Researchers at the UKE's Institute for Systemic Neuroscience found that there is an essential link between the regret for missing opportunities and life satisfaction in old age. "Our results suggest that regret reflects a critical factor for the resilience of mental health in old age", Stefanie Brassen and colleagues from the University Clinic Hamburg-Eppendorf currently report in the scientific journal "Science".

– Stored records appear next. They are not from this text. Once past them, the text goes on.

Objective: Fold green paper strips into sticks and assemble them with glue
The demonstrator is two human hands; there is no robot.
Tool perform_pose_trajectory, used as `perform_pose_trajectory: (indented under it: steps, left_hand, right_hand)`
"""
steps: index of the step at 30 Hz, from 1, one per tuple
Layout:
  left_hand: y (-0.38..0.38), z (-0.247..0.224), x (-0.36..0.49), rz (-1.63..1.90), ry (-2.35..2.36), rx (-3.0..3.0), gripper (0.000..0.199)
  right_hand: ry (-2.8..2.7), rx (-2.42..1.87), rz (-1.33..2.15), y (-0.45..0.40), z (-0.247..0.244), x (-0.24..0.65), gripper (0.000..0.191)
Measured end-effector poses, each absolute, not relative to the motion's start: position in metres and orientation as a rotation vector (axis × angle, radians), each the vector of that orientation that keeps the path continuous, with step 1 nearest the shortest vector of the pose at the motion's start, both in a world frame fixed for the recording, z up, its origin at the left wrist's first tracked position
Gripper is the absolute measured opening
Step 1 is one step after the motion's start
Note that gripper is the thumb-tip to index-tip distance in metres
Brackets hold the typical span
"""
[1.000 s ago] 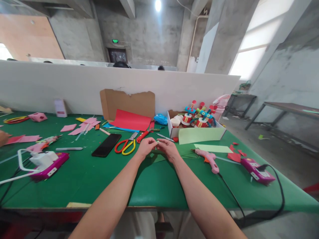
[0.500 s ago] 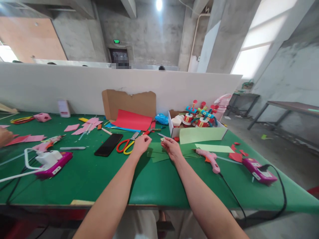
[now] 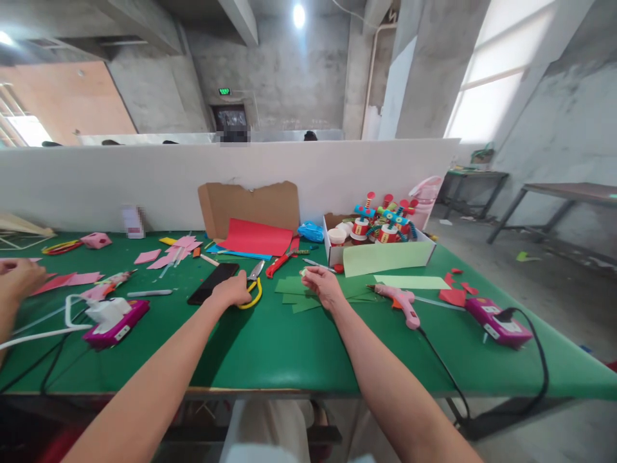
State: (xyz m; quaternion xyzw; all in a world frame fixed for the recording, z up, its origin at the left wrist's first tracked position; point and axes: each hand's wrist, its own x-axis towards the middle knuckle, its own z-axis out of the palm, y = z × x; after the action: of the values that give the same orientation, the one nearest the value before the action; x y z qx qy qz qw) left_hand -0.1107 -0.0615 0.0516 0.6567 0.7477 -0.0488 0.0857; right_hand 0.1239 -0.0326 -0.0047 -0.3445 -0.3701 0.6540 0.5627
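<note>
My left hand (image 3: 232, 289) is closed over one handle of the scissors (image 3: 259, 292), beside the black phone (image 3: 207, 281). The scissors' yellow handle and metal blades show past my fingers; the other handle is hidden under the hand. My right hand (image 3: 322, 285) pinches a small pale piece (image 3: 303, 272) at the fingertips, too small to name. Beneath and around that hand lie green paper strips (image 3: 301, 299). Just beyond it a pen-like tool (image 3: 315, 263) rests on the table, and a red-handled cutter (image 3: 279, 263) lies between my hands, farther back.
A box (image 3: 380, 260) of red and blue crafted figures and paper cups stands behind my right hand. To its right lie a pink glue gun (image 3: 402, 303) and a purple power strip (image 3: 499, 325). A co-worker's hand (image 3: 22, 280) is at far left, near another power strip (image 3: 116, 325).
My left hand has moved left from near my right hand and closed on the scissors. My right hand stays over the green paper, still pinching the small piece. The view has shifted slightly.
</note>
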Motion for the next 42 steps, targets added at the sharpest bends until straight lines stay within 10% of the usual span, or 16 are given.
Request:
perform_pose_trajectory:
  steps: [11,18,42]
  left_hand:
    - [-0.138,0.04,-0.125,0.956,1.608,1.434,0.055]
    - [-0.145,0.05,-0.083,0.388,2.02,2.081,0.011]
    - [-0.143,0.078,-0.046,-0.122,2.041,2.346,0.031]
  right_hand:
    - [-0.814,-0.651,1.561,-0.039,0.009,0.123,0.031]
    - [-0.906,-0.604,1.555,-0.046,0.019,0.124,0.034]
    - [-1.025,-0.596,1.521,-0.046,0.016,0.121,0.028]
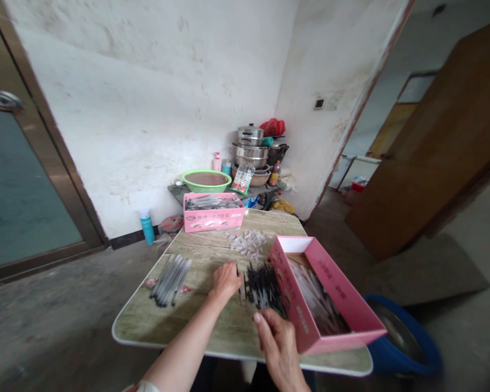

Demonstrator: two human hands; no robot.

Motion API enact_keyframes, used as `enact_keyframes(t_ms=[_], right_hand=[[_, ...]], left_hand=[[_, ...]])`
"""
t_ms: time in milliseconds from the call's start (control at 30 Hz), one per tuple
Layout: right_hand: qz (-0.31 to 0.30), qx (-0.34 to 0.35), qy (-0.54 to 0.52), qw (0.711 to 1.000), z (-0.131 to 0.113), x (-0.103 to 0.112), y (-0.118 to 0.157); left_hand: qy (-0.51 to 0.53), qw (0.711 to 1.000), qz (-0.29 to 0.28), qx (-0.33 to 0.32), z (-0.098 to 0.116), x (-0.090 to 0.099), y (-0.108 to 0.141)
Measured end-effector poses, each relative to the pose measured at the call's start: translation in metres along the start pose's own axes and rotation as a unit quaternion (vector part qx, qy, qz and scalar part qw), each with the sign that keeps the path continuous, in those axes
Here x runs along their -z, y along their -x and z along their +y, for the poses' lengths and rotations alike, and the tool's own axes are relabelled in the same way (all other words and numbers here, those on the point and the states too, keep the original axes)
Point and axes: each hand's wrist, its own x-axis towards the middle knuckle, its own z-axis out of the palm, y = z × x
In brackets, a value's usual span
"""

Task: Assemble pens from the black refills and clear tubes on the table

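My left hand (227, 279) is closed over the middle of the table, its fingers around a thin pen (241, 286) with a dark tip, partly hidden and blurred. Nearer the table's front edge, my right hand (278, 340) has thumb and fingers pressed together; what they pinch is too small to make out. Between the hands and the right box lies a pile of black-tipped pen parts (263, 286). Small whitish pieces (249, 244) are scattered behind it. To the left, several clear pens with dark ends (170, 280) lie side by side in a bundle.
An open pink box (288, 288) of clear tubes (316, 294) stands at the table's right edge. Another pink box (214, 220), filled with pens, is at the back. Beyond are a green basin (207, 188) and stacked pots (251, 155). A blue tub (428, 348) sits on the floor right.
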Motion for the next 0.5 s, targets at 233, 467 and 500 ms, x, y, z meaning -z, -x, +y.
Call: enact_keyframes(t_ms=[233,467,500], right_hand=[[0.148,0.015,0.282,0.948,-0.006,0.112,-0.041],[-0.104,-0.037,0.546,0.830,0.051,0.144,-0.090],[-0.114,-0.031,0.544,0.830,0.055,0.142,-0.091]], left_hand=[[-0.017,0.999,-0.044,-0.023,0.002,0.006,0.000],[0.009,0.997,-0.061,-0.044,0.010,0.008,0.006],[0.017,0.997,-0.056,-0.042,0.009,0.007,0.006]])
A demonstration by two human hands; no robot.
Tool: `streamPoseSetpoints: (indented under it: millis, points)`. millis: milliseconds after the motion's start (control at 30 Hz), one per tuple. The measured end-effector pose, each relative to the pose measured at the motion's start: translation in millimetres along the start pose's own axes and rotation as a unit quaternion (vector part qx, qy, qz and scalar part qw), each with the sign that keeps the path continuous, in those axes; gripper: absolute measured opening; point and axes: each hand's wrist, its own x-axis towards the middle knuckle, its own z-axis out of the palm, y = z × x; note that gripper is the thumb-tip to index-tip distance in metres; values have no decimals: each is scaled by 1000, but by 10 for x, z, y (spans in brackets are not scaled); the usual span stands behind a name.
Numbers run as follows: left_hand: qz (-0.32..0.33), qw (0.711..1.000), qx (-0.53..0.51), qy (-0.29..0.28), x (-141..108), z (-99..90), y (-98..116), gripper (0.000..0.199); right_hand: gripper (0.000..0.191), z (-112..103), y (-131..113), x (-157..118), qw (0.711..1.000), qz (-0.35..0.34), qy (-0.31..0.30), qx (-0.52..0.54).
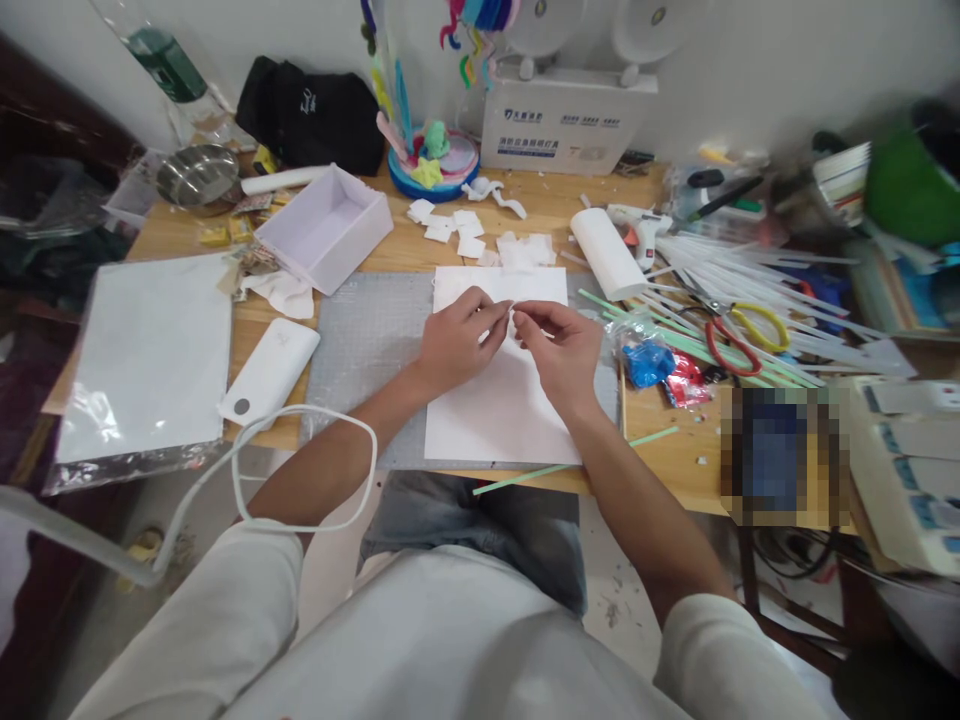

Brain activity analyzed in the event of missed opportunities According to the scientists, various "life-time theories explain successful aging with adaptive management of emotional experiences as regret." However, it was previously not known which neurobiological mechanisms underlie this observation, describe Stefanie Brassen and colleagues On the occasion of their current investigations. The scientists analyzed how to deal with unfortunate situations that cannot be reversed in a test arrangement in which the study participants completed several passes of a game of chance. The subjects were composed of emotionally healthy young and older people as well as patients with age depression. The higher the risk tolerance in the game, the higher the possible profit. But the increasing risk behavior was accompanied by an increased probability of losing. After each win, players were told what additional win they could have made if they had only risked more. While the test subjects were playing, the researchers at the UKE checked the changes in activity in the brains of the study participants using functional magnetic resonance imaging.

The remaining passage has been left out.